(Records shown Opens)

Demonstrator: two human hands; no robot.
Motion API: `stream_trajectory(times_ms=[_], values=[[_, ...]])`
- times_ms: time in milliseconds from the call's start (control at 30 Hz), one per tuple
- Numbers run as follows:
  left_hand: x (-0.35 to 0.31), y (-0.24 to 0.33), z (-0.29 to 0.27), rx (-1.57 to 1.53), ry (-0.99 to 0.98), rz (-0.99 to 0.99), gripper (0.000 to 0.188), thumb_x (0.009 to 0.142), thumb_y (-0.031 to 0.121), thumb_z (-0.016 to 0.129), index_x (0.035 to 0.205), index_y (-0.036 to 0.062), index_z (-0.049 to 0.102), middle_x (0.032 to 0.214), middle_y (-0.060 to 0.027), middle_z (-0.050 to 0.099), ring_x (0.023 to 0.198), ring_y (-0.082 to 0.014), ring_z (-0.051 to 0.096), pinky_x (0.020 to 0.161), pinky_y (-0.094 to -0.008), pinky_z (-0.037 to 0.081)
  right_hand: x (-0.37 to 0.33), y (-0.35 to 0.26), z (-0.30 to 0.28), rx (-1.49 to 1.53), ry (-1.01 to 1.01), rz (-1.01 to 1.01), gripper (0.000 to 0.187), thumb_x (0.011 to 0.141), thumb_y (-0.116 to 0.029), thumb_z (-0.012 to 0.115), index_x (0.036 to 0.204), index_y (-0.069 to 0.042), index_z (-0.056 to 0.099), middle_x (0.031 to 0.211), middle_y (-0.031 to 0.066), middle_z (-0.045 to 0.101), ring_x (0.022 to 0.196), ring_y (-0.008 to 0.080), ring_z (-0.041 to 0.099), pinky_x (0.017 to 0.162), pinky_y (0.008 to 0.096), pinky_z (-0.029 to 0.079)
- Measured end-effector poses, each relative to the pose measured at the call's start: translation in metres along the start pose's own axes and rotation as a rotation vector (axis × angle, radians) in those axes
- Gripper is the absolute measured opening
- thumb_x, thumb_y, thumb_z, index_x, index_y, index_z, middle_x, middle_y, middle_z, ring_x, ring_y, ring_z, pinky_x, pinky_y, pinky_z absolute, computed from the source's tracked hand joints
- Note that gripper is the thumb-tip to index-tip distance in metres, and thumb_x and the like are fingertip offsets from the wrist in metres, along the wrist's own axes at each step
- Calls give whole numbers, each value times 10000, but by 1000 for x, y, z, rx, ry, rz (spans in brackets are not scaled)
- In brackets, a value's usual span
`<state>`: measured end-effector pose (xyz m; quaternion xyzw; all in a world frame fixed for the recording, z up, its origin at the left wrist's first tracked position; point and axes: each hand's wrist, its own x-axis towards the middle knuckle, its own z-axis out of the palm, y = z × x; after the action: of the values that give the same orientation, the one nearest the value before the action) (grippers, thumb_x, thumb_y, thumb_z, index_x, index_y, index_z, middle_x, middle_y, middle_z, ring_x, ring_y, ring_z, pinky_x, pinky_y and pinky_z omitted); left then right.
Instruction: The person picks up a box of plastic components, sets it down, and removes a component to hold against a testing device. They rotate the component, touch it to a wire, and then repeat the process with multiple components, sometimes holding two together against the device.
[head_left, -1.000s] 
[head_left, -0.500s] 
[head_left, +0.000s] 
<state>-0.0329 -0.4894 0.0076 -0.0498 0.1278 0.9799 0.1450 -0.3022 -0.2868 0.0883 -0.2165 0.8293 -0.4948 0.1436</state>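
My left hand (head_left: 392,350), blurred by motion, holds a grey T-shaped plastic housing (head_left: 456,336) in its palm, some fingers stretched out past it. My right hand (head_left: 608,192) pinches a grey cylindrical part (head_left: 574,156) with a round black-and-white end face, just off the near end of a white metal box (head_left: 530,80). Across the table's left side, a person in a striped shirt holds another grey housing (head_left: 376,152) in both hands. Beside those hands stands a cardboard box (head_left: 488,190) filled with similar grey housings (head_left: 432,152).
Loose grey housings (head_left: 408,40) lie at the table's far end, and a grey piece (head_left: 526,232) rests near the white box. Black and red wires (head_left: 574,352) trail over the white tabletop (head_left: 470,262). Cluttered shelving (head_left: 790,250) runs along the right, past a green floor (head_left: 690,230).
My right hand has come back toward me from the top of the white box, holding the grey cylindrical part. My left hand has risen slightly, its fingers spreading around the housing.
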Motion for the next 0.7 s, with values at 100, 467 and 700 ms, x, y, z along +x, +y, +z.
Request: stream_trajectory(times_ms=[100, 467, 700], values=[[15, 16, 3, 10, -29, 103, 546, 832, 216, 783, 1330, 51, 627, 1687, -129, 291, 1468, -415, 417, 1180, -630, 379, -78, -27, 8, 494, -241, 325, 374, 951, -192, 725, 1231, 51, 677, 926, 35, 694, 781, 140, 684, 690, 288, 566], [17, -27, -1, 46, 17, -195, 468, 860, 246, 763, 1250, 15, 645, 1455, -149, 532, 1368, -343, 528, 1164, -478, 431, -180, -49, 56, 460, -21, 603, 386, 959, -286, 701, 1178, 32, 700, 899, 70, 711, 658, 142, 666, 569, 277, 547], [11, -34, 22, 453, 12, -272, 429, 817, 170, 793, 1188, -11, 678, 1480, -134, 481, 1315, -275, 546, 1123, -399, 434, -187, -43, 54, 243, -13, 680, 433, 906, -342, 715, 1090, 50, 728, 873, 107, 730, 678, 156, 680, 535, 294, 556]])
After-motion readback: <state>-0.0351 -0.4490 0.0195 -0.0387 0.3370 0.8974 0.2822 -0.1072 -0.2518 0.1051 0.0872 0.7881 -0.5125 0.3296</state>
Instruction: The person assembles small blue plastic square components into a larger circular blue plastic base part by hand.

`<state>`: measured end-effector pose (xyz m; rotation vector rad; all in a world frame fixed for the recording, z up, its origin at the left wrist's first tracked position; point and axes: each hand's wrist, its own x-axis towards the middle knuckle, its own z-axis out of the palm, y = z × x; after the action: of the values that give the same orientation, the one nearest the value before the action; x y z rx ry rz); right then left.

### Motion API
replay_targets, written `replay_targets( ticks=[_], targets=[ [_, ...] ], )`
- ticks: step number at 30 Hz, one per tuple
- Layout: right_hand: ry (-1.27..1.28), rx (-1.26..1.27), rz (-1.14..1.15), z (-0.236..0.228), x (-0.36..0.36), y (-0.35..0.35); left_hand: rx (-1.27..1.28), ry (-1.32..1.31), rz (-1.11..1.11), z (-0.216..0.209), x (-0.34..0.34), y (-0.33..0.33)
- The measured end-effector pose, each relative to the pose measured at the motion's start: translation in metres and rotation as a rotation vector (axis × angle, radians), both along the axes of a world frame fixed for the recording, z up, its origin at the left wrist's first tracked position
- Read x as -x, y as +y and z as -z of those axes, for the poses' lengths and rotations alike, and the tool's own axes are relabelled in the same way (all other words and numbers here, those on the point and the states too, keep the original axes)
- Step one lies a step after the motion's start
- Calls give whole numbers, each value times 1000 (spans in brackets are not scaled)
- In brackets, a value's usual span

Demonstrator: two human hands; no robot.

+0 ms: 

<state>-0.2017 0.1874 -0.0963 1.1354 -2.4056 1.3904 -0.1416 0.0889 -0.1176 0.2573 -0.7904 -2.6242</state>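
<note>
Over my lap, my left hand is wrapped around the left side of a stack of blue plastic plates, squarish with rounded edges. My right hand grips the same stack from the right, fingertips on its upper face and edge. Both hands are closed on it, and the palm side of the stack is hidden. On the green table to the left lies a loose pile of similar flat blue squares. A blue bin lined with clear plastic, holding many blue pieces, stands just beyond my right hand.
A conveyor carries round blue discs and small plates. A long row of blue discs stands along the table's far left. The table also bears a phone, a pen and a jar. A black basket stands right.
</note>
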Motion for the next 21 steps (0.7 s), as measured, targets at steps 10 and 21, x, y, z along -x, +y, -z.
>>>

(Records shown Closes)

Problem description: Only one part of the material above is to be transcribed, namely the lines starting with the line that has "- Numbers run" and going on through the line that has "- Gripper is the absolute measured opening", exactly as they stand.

Exercise result:
- Numbers run as follows:
  left_hand: x (-0.35 to 0.31), y (-0.24 to 0.33), z (-0.29 to 0.27), rx (-1.57 to 1.53), ry (-0.99 to 0.98), rz (-0.99 to 0.99), gripper (0.000 to 0.188), thumb_x (0.009 to 0.142), thumb_y (-0.031 to 0.121), thumb_z (-0.016 to 0.129), index_x (0.035 to 0.205), index_y (-0.036 to 0.062), index_z (-0.049 to 0.102), middle_x (0.032 to 0.214), middle_y (-0.060 to 0.027), middle_z (-0.050 to 0.099), ring_x (0.023 to 0.198), ring_y (-0.082 to 0.014), ring_z (-0.051 to 0.096), pinky_x (0.020 to 0.161), pinky_y (-0.094 to -0.008), pinky_z (-0.037 to 0.081)
  right_hand: x (-0.37 to 0.33), y (-0.35 to 0.26), z (-0.30 to 0.28), rx (-1.49 to 1.53), ry (-1.01 to 1.01), rz (-1.01 to 1.01), gripper (0.000 to 0.187), thumb_x (0.011 to 0.141), thumb_y (-0.116 to 0.029), thumb_z (-0.012 to 0.115), index_x (0.036 to 0.204), index_y (-0.069 to 0.042), index_z (-0.056 to 0.099), middle_x (0.031 to 0.211), middle_y (-0.031 to 0.066), middle_z (-0.045 to 0.101), ring_x (0.022 to 0.196), ring_y (-0.008 to 0.080), ring_z (-0.041 to 0.099), pinky_x (0.017 to 0.162), pinky_y (0.008 to 0.096), pinky_z (-0.029 to 0.079)
- Measured end-effector poses, each relative to the pose measured at the call's start: translation in metres along the start pose's own axes and rotation as a rotation vector (axis × angle, radians) in those axes
- Gripper is the absolute measured opening

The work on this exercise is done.